### Description of the task
Output nothing but the lines from the beginning of the listing below through the line containing "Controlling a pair", exactly as they stand, without pictures.

- Opening Delimiter -

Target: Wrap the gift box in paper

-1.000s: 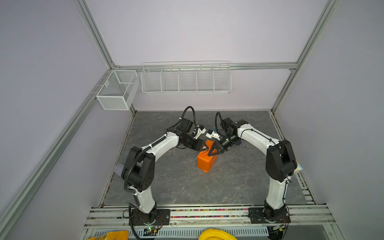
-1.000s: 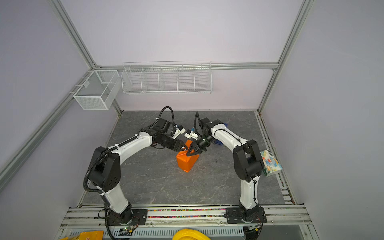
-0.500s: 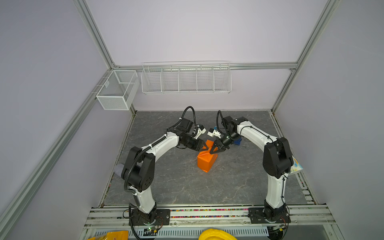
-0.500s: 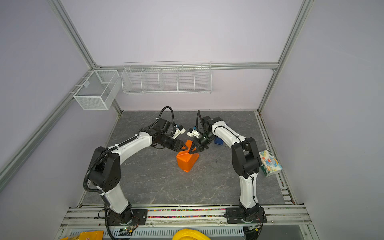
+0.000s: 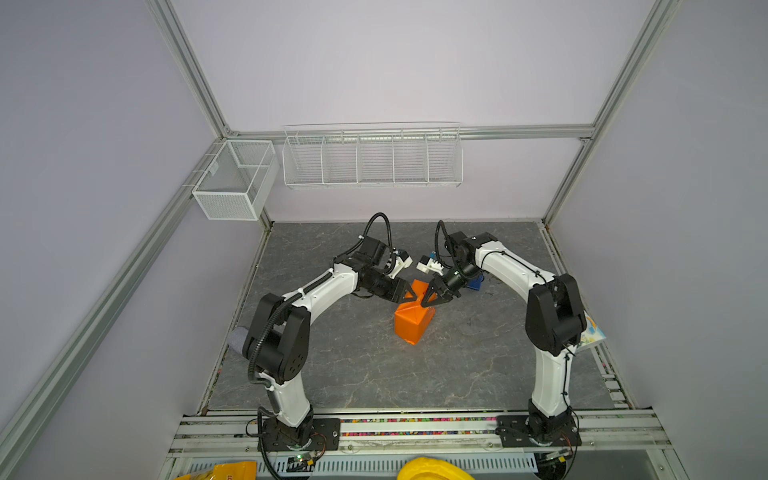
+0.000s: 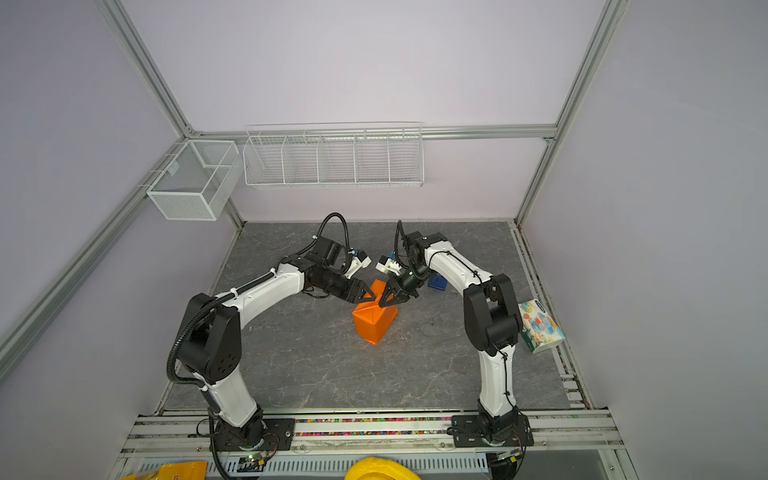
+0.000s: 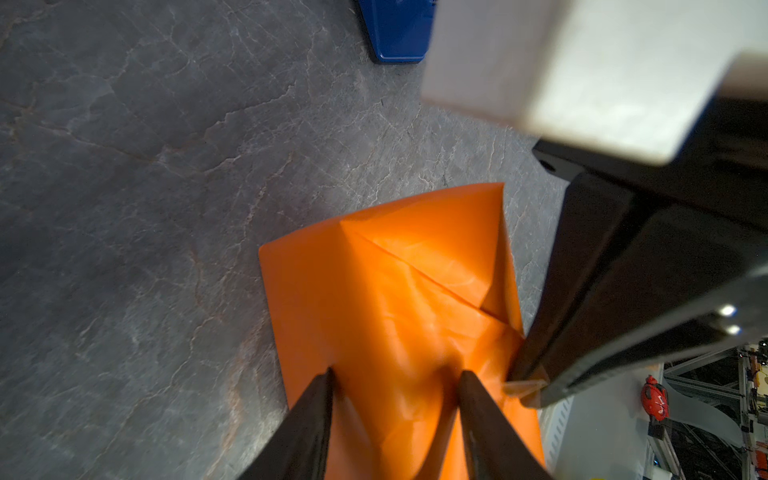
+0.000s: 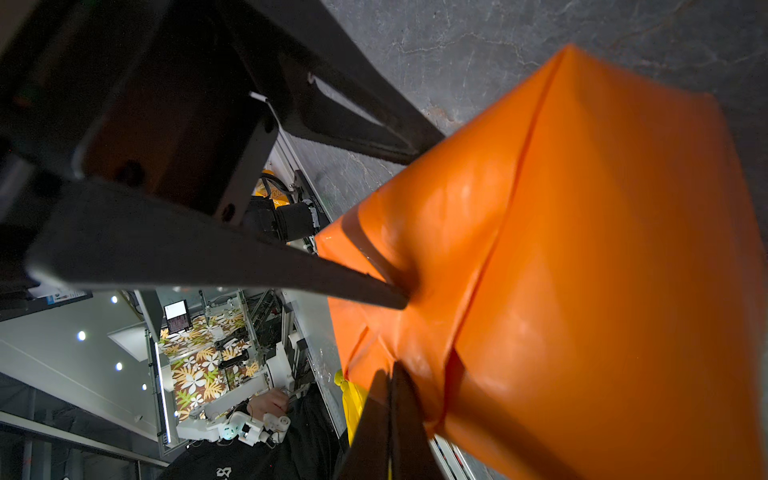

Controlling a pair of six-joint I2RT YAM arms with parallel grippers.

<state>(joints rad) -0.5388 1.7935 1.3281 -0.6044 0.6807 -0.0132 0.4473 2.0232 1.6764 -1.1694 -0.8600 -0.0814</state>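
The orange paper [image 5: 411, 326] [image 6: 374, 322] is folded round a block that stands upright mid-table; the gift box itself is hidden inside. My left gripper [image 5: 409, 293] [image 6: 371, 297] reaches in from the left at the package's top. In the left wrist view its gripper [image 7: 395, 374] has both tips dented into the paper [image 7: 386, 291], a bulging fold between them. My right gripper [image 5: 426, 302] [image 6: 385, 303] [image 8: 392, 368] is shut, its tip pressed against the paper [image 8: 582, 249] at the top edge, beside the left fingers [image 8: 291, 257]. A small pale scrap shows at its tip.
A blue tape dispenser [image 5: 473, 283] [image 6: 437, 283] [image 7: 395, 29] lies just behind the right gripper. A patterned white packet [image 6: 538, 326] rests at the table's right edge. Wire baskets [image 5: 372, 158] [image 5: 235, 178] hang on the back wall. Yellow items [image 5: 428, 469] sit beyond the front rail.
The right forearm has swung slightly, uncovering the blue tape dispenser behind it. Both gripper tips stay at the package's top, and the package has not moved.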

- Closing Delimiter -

### Output for this exercise
Target: Wrap the gift box in paper

-1.000s: 
-1.000s: 
-0.500s: 
-0.500s: 
+0.000s: 
+0.000s: 
+0.000s: 
+0.000s: 

Controlling a pair of six-joint I2RT YAM arms with parallel grippers.

Nothing further is required by the exercise.